Renzo Laynes has a clear favorite childhood memory: when his father, who worked in healthcare, would pick him and his brother up in an ambulance after a house call and drive them around the neighborhood.

But he didn’t know that he could turn that beloved childhood memory into a career.

Growing up as a Peruvian immigrant in Denver and relying on his mother’s income as a teacher gave Laynes little access to college-readiness programs and career advice. It was through programs like Councilman Chris Herndon’s Northeast Denver Leadership Week and the community involvement of places like Kaiser Permanente that Laynes said enabled him to pursue a successful future. Now, he’s entering his third year at the University of Colorado – Boulder, studying integrative physiology.

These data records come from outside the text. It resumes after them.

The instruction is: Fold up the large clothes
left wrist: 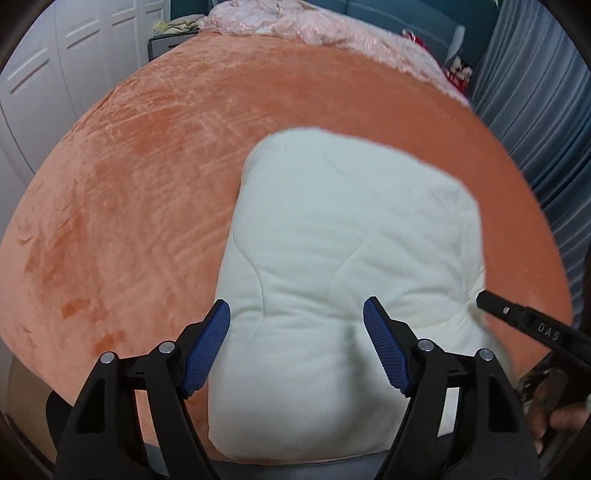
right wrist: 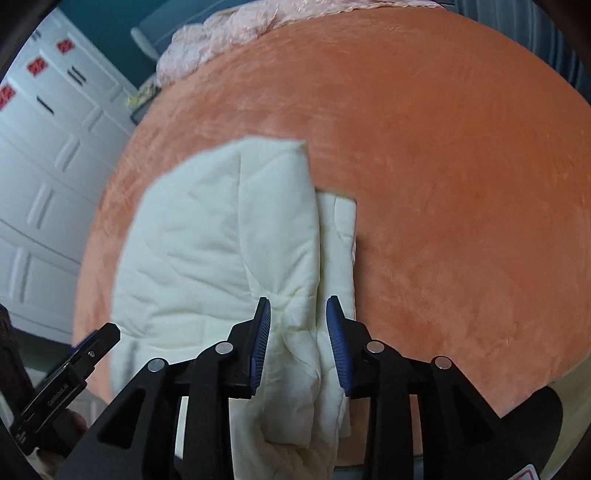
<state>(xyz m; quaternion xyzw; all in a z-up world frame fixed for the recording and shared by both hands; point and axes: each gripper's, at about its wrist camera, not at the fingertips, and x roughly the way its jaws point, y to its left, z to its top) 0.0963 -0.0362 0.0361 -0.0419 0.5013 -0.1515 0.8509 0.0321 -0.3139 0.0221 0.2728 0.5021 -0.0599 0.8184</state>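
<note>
Wide apart, our left gripper's point(left wrist: 297, 345) jaws hold nothing; the blue pads point(left wrist: 207, 349) hang over the near end of the folded white quilted garment point(left wrist: 343, 236), and whether they touch it we cannot tell. Our right gripper's point(right wrist: 298, 345) jaws stand partly open, a bunched ridge of the same white garment point(right wrist: 221, 236) rising between them. We cannot tell if the pads press the cloth or only flank it.

Both grippers reach forward and downward from the near edge of the bed, side by side. In the left wrist view our right gripper point(left wrist: 524, 317) comes in from the right edge, its tip just beside the garment's near right corner, with the fingers of the hand point(left wrist: 554, 417) behind it. In the right wrist view our left gripper point(right wrist: 74, 373) shows at the lower left, near the garment's left side.

The garment lies on the orange plush blanket point(left wrist: 147, 166) covering the bed, toward the near edge and right of the middle, folded into a thick oblong with a lower layer showing along its right side. A pink crumpled cover point(left wrist: 295, 22) lies at the bed's far end. White panelled cupboard doors point(right wrist: 48, 166) stand past the left edge.
</note>
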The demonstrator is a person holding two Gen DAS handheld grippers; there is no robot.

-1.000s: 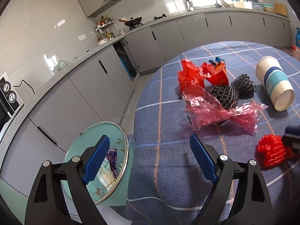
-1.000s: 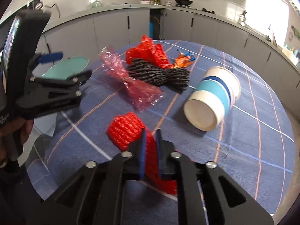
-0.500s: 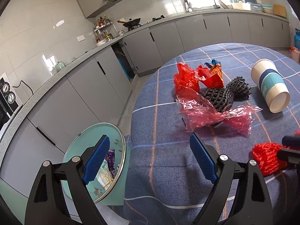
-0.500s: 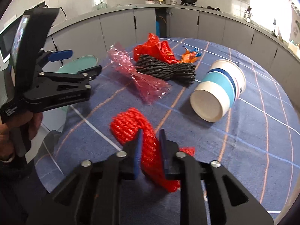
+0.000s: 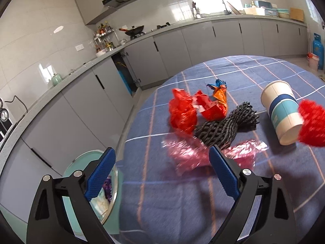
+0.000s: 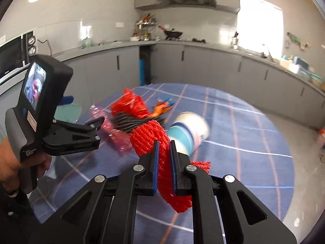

On Monday, Laynes, a recipient of Kaiser Permanente’s Diversity Scholarship, told his story to 70 high school students, kicking off the event’s fourth year. The goal of the week is to expose Denver high school students to career paths they might not have considered and in doing so, creating a more diverse workforce down the line.

Speakers at the event ranged from doctors to radiologists. A small group led by Dr. Terri Richardson, a Denver native and doctor of internal medicine at Kaiser Permenente, touched on the different careers in healthcare — from internal medicine, her specialty, to physician assisting — as well as the need for more youth of color in these fields.

“We need to do more with our young people, especially our young people of color,” she said. “I’ve been in practice 27 years. We need some younger people that are going to be leaders in every field, certainly in medicine. There’s got to be some young people we’re bringing forth that are going to feel comfortable and empowered enough to lead in the future.”

Dr. Jandel Allen-Davis, vice president of government and external relations at Kaiser Permanente, said diversity in healthcare fields plays a crucial role not only to get more people of color working in these fields, but also to convince patients to actually come to their physicians and heed their advice. Addressing health disparities in varying ethnic groups takes personal knowledge and passion.

“Patients are far more likely to adhere to treatment and have a good relationship with their physician or care provider if they look like them,” Allen-Davis said.

For that reason, Herndon said he makes a deliberate effort to have people from all different backgrounds speak to students.

“A lot of our students aren’t originally from this country, but if they see somebody interested in a medical career and hear their story, they think ‘Wow, that’s something that I can do as well,’ so it’s very important that we have speakers that have diverse backgrounds,” he said.